Segment Start: Material shown

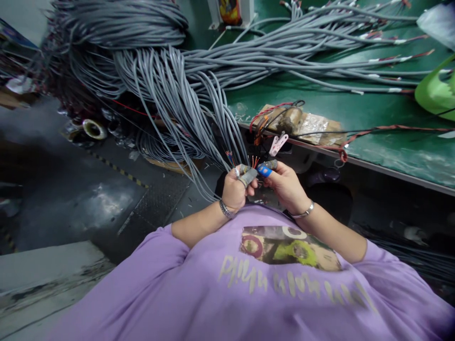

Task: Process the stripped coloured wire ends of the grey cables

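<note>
My left hand (236, 189) is closed around the end of a grey cable, its fingertips wrapped in grey tape. Thin coloured wire ends (253, 161) stick up between my two hands. My right hand (284, 182) pinches at those wire ends, with blue and grey tape on its fingertips. Both hands are held close together in front of my chest, just below the edge of the green workbench (373, 147). The held cable runs up into a big bundle of grey cables (185, 99) that hangs off the bench. A bracelet sits on each wrist.
Long grey cables (320, 47) with stripped coloured ends lie across the bench top. A taped-down fixture with red and black wires (284, 121) and a white clip sits at the bench edge. A green object (435, 90) is at right. Dark floor and a tape roll (94, 129) lie left.
</note>
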A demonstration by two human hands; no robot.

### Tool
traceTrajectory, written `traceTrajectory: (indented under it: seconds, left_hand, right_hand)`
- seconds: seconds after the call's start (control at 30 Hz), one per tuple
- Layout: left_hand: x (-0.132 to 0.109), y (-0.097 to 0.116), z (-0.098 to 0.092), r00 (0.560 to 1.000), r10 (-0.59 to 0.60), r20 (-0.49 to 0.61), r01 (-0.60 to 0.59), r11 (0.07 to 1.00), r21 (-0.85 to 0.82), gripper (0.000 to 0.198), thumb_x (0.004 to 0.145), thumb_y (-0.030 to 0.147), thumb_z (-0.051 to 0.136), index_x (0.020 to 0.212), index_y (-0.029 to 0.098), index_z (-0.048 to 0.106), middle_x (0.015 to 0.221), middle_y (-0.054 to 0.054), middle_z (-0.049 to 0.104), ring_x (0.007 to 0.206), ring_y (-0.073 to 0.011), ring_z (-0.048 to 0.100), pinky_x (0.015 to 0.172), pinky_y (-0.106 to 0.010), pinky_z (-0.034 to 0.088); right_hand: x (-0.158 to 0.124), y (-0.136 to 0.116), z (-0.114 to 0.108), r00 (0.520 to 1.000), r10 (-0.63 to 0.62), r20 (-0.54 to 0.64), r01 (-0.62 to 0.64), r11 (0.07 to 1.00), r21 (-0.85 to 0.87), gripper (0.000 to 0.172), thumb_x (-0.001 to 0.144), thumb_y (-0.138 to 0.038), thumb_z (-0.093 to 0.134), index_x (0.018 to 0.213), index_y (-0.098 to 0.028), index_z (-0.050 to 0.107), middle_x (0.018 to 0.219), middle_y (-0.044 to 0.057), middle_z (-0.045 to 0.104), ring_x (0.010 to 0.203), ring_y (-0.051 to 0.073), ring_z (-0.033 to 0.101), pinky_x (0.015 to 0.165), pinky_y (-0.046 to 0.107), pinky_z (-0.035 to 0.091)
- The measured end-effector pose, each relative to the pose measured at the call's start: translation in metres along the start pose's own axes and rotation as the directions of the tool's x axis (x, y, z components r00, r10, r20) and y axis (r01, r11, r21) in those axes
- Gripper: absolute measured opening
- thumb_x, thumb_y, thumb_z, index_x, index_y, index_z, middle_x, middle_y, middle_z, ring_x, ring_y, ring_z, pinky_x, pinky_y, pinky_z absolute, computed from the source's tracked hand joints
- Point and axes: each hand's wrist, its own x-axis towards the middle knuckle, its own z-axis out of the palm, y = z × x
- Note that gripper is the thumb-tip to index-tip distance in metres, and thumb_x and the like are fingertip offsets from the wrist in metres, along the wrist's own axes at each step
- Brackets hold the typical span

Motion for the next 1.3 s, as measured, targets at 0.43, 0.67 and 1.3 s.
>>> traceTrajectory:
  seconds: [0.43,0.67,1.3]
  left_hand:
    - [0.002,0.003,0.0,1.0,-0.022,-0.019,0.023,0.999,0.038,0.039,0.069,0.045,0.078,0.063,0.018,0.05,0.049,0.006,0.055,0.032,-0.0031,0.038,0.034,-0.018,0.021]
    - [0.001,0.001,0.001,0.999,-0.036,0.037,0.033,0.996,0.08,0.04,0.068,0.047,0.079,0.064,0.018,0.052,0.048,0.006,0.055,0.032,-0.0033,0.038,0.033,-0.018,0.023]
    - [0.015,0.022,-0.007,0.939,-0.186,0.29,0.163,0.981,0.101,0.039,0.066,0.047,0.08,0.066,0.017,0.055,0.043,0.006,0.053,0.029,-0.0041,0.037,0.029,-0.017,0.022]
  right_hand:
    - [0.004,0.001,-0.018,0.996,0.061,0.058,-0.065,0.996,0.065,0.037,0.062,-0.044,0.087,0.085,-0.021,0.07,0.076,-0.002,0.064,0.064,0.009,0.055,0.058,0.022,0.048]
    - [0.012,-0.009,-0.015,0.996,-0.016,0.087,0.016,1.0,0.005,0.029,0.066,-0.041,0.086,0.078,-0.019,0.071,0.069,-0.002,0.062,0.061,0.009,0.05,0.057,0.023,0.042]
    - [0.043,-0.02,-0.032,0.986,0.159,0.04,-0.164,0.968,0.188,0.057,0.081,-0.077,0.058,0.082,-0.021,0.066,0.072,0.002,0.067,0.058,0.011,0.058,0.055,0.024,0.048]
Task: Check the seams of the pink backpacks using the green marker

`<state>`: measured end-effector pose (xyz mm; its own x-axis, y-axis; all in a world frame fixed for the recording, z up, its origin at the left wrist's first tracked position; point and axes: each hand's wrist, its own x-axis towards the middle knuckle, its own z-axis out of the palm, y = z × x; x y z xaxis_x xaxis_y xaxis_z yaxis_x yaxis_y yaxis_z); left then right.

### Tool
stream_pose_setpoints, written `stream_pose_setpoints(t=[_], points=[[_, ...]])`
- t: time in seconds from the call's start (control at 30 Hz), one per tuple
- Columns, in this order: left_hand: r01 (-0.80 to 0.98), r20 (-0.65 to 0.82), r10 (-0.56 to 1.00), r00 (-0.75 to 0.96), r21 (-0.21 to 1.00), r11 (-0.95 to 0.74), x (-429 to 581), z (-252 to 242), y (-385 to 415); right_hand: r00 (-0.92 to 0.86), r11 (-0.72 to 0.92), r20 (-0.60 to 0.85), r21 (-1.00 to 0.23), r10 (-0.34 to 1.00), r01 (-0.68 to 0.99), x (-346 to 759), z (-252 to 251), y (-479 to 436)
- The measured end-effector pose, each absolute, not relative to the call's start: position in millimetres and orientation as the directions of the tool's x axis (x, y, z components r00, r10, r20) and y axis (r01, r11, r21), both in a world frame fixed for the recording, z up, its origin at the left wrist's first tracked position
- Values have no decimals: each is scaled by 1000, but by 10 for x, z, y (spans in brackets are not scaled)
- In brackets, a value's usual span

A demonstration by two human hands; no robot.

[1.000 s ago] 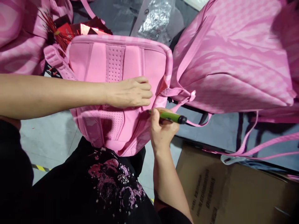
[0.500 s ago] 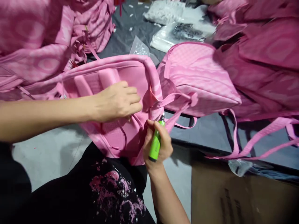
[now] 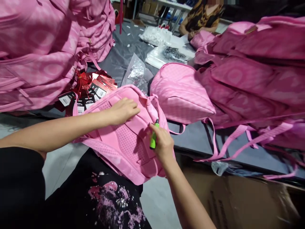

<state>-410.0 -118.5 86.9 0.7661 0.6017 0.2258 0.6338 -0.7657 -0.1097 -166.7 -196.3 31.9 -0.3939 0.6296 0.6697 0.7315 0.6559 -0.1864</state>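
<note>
A pink backpack [image 3: 133,140] lies tilted over my lap and the table edge, its padded, dotted back side facing up. My left hand [image 3: 125,109] is closed on its upper part, fingers curled down against the pink fabric. At its right edge, my right hand [image 3: 164,143] is closed around a slim bright green pen-like tool [image 3: 153,136] with a dark tip pointing up. The fingers of this hand also press near the bag's side, though I cannot tell whether they grip the fabric. A knotted pink strap [image 3: 153,99] sits above that hand.
Another pink backpack [image 3: 181,92] lies right beside, with stacked pink bags [image 3: 257,70] beyond it and more bags [image 3: 35,57] at left. Hang tags [image 3: 100,90], a clear plastic bag [image 3: 137,71] and white packets [image 3: 157,35] lie on the grey table. A person [image 3: 202,16] sits across; a cardboard box [image 3: 240,197] stands below.
The backpack has turned and tilted, so its dotted back panel shows. The loose strap by my right hand has moved up and left. Both hands stay closed. The view takes in more of the table.
</note>
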Motion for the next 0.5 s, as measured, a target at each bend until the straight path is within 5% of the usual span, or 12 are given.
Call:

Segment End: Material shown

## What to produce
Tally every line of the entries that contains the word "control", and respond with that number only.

## Response area
2